Under the proposed amendments, smaller reporting companies with less than $100 million in revenues would not be required to obtain an attestation of their internal control over financial reporting (ICFR) from an independent outside auditor under Section 404 of SOX. In particular, the proposed amendments would exclude from the accelerated and large accelerated filer definitions a company that is eligible to be an SRC and had no revenues or annual revenues of less than $100 million in the most recent fiscal year for which audited financial statements are available.
The proposed amendments also would increase the transition thresholds for accelerated and large accelerated filers becoming a non-accelerated filer from $50 million to $60 million and for exiting large accelerated filer status from $500 million to $560 million and add a revenue test to the transition thresholds for exiting both accelerated and large accelerated filer status.
Like the change to the definition of an SRC, it is thought the new proposed amendments will assist with capital formation for smaller companies. The SEC also notes that the proposed amendments are targeted at companies that have delayed going public in recent years and as such, may help stimulate entry into the U.S. capital markets. Making a reference to a statement by SEC Commissioner Hester Peirce at the time of the amendment to the definition of an SRC expressing her disappointment that the definition of accelerated filer and large accelerated filer were not concurrently changed, in the press release announcing the new proposed rule changes Chair Clayton points out, “[I]nvestors in these lower-revenue companies will benefit from more tailored control requirements.
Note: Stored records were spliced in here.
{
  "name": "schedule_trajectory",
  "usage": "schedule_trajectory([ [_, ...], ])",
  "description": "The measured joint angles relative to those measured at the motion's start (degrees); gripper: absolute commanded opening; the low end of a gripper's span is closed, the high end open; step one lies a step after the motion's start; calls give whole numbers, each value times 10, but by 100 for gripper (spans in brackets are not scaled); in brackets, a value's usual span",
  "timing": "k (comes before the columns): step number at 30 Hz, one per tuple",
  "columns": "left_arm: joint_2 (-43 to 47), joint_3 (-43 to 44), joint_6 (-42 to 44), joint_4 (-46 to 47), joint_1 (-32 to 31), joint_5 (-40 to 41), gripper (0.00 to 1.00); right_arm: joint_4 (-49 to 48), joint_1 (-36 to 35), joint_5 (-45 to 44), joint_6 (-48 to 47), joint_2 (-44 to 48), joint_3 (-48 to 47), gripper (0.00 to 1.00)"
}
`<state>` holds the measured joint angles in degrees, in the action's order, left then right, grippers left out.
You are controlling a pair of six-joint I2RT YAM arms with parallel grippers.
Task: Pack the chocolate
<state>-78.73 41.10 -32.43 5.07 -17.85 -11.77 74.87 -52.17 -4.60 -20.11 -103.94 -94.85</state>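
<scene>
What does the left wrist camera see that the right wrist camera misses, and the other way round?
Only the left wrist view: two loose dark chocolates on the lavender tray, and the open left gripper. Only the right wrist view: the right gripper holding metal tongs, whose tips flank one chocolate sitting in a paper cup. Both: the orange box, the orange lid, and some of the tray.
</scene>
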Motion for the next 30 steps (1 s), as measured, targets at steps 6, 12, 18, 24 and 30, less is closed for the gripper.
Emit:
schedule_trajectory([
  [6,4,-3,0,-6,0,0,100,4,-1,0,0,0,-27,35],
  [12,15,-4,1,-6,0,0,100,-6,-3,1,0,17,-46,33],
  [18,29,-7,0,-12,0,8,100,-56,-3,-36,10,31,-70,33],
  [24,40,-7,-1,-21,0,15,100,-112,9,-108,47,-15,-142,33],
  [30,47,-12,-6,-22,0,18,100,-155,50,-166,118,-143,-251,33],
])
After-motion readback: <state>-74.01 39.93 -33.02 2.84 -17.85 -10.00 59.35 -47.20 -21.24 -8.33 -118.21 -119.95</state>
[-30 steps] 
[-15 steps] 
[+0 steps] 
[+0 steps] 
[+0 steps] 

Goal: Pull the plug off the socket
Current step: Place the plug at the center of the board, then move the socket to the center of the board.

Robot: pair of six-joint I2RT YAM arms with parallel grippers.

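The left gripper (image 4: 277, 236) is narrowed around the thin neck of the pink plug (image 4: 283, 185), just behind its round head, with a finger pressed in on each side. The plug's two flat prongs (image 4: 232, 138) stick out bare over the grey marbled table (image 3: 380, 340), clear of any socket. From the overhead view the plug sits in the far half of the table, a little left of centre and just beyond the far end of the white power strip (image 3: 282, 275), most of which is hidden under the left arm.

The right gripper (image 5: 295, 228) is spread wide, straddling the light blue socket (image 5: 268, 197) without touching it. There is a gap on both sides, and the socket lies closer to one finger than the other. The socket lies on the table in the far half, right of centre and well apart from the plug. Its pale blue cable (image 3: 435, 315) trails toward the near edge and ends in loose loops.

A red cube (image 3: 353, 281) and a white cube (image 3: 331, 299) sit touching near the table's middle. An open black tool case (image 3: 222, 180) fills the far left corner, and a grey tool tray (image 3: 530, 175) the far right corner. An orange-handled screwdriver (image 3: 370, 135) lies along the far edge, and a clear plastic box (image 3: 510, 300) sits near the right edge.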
Many of these smaller companies – including biotech and health care companies – will be able to redirect the savings into growing their companies by investing in research and human capital.”
Background
The topic of disclosure requirements under Regulation S-K as pertains to disclosures made in reports and registration statements filed under the Exchange Act of 1934 (“Exchange Act”) and Securities Act of 1933 (“Securities Act”) has been fairly constant over the past few years with a slew of rule changes and proposed rule changes. Regulation S-K, as amended over the years, was adopted as part of a uniform disclosure initiative to provide a single regulatory source related to non-financial statement disclosures and information required to be included in registration statements and reports filed under the Exchange Act and the Securities Act.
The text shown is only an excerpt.